São Paulo, Brazil – The city of Maceió, capital of the state of Alagoas in northeastern Brazil, is facing the worst urban environmental disaster in the country’s history. Due to mining activities, since November 29, part of the city’s soil has sunk almost two meters, forcing hundreds of people to evacuate their homes due to the risk of a mine collapse.
Between 2002 and 2019, petrochemicals firm Braskem exploited rock salt in the Maceió region, a raw material used in the production of plastics and chemicals. Rock salt is found at extreme depths below the earth’s surface, and its extraction has caused significant environmental problems in the city, especially the sinking of the soil.
The crisis is not recent, with the first records of structural and environmental damage dating back to March 2018. At that point, Braskem had 35 mines in the capital of Alagoas, but decided to suspend all its operations in 2019 after authorities concluded that earthquakes and soil sinking were caused by the rock salt extraction.
However, the company has not yet completed the closure of all mines, and one of them, mine 18, has triggered new alerts in a crisis that has worsened in the last two weeks. By December 6, the soil around mine 18 had sunk 1.86 meters. Now, the soil continues to sink at a rate of 0.20 centimeters per hour.
An eventual collapse of mine 18, according to experts, could cause earthquakes and may have the potential to create a crater larger than the Maracanã stadium in Rio de Janeiro. Therefore, entire neighborhoods in Maceió were evacuated, and residents were advised to leave their homes and seek shelter.
The city of Maceió provided spaces to accommodate the population and declared a state of emergency for 180 days, which accelerated the release of financial resources to deal with the crisis. The government of Alagoas and the federal government, through the Ministry of Mines and Energy, are also actively involved in the case.
Five neighborhoods near mine 18 have turned into ghost towns: Mutange, Bebedouro, Pinheiro, Bom Parto, and Farol. These were the places most affected by the soil sinking, forcing around 60,000 people to leave their homes since 2019.
The mechanic shop owned by Mateus Costa in Pinheiro deserted on December 1, with a closure notice from Civil Defense, the public agency responsible for responding to natural disasters. Costa told Agência Brasil that his feeling was one of dismay.
“Imagine the whole neighborhood disappearing? There is no more neighborhood, there is nothing left. Business has dropped by 80%. Psychologically, I am devastated,” said Costa, who had already moved houses in 2019 but kept his businesses in Pinheiro.
Manuela Rodrigues, a 79-year-old retiree born and raised in Pinheiro, said the situation is very sad “for those who were born, lived, and are still living in the neighborhood.”
Babysitter Jussara Soares was born in Maceió but has been living in São Paulo for eight years. She still has family and friends in her hometown.

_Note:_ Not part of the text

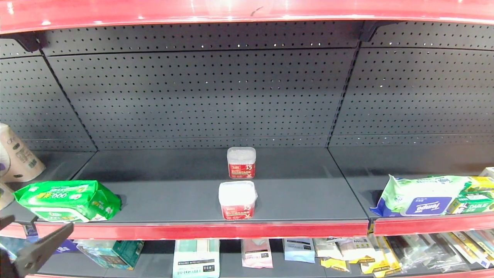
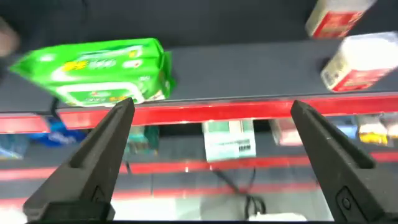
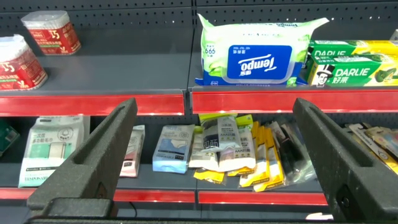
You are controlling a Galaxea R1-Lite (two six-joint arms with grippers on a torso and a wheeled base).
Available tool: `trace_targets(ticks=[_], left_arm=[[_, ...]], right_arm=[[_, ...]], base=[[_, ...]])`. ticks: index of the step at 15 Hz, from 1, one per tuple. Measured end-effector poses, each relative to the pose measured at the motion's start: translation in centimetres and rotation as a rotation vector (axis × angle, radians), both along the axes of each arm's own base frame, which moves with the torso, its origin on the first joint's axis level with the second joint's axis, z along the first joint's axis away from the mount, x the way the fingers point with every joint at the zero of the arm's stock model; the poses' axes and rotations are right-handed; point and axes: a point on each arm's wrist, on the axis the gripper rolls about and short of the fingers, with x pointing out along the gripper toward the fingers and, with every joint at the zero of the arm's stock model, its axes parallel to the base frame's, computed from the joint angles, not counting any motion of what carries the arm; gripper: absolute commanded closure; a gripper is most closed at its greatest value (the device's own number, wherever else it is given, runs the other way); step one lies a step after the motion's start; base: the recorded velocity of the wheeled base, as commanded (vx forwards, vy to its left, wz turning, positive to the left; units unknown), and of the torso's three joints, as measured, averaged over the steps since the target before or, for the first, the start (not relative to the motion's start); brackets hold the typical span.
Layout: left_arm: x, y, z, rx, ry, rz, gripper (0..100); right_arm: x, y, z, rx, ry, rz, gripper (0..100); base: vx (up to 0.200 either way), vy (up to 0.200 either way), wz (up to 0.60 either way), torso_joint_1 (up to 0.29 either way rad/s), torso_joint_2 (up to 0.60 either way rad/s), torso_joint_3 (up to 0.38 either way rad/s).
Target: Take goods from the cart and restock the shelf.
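Two small red-labelled tubs with clear lids stand on the grey shelf, one at the back and one near the red front edge. A green wipes pack lies at the shelf's left end. My left gripper is open and holds nothing, in front of the shelf edge between the green pack and the front tub. One of its fingers shows at the lower left of the head view. My right gripper is open and holds nothing, facing the shelf edge farther right.
A white and blue wipes pack and green boxes lie on the right shelf section. Paper rolls stand at the far left. The lower shelf holds several hanging packets and boxes. A pegboard wall backs the shelf.
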Motion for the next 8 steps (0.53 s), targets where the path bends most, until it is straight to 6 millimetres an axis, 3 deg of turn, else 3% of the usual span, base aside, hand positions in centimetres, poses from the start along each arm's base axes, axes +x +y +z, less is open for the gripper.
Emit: trace_targets(ticks=[5, 8], left_arm=[[13.7, -2.5, 1.3, -0.010, 0.213, -0.089, 0], [18.4, -5.5, -0.4, 0.012, 0.299, -0.176, 0]], right_arm=[[0.0, 0.0, 0.0, 0.000, 0.000, 0.000, 0], [0.0, 0.0, 0.0, 0.000, 0.000, 0.000, 0]], base=[[0.000, 0.000, 0.00, 0.000, 0.00, 0.000], [0.000, 0.000, 0.00, 0.000, 0.00, 0.000]])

Soares told Brazil Reports that mining activities have always caused problems in some areas of the city.
“When I still lived in Maceió, I knew people from Mutange, and at that time, they already reported that houses shook from time to time,” she said. “It has always been something that bothered the population,” she said.
Why did the soil sink?
The exploration in Maceió involved drilling wells to the salt layer, which could be more than a thousand meters deep. Then, water was injected to dissolve the rock salt, and using a pressure system, the solution was brought to the surface.
At the end of extraction, these wells need to be filled with a liquid solution to maintain soil stability. The problem in Maceió allegedly occurred due to a leakage of this liquid solution, creating holes in the salt layer. The soil instability led to the earthquake in March 2018.
With new tremors and cracks in houses and streets, Braskem announced the end of mine exploration in Maceió in May 2019. The company claims to have already paid R$ 3.7 billion (USD $740 million) in compensation and financial aid to residents and businessmen in the affected neighborhoods.
However, the current crisis has raised more questions about Braskem’s responsibility and the inadequate and insufficient measures to avoid the tragedy. The Public Prosecutor’s Office has already filed a lawsuit against the company, with claims for compensation and relocation of affected families that could reach R$ 1 billion (USD $200 million).
Families from the affected areas also filed individual lawsuits. In the Congress, senators want to initiate a parliamentary commission of inquiry (CPI) to investigate Braskem.
History of the rock salt exploration
Mining activities in Maceió began in 1976. In 2002, Braskem was created and took over the operation. The majority control of Braskem is held by the Odebrecht Group, Brazil’s largest construction company, most famous for its involvement in corruption scandals over the past decade.
Petrobras, Brazil’s state-owned oil company, also holds a 47% stake in Braskem. In addition to Brazil, Braskem also operates in countries such as the United States, Mexico, and Germany.
Rock salt exploration is supervised by Brazil’s National Mining Agency (ANM). Internationally, Brazil is a relevant player in this segment. According to ANM data, the country produced 7 million tons in 2002.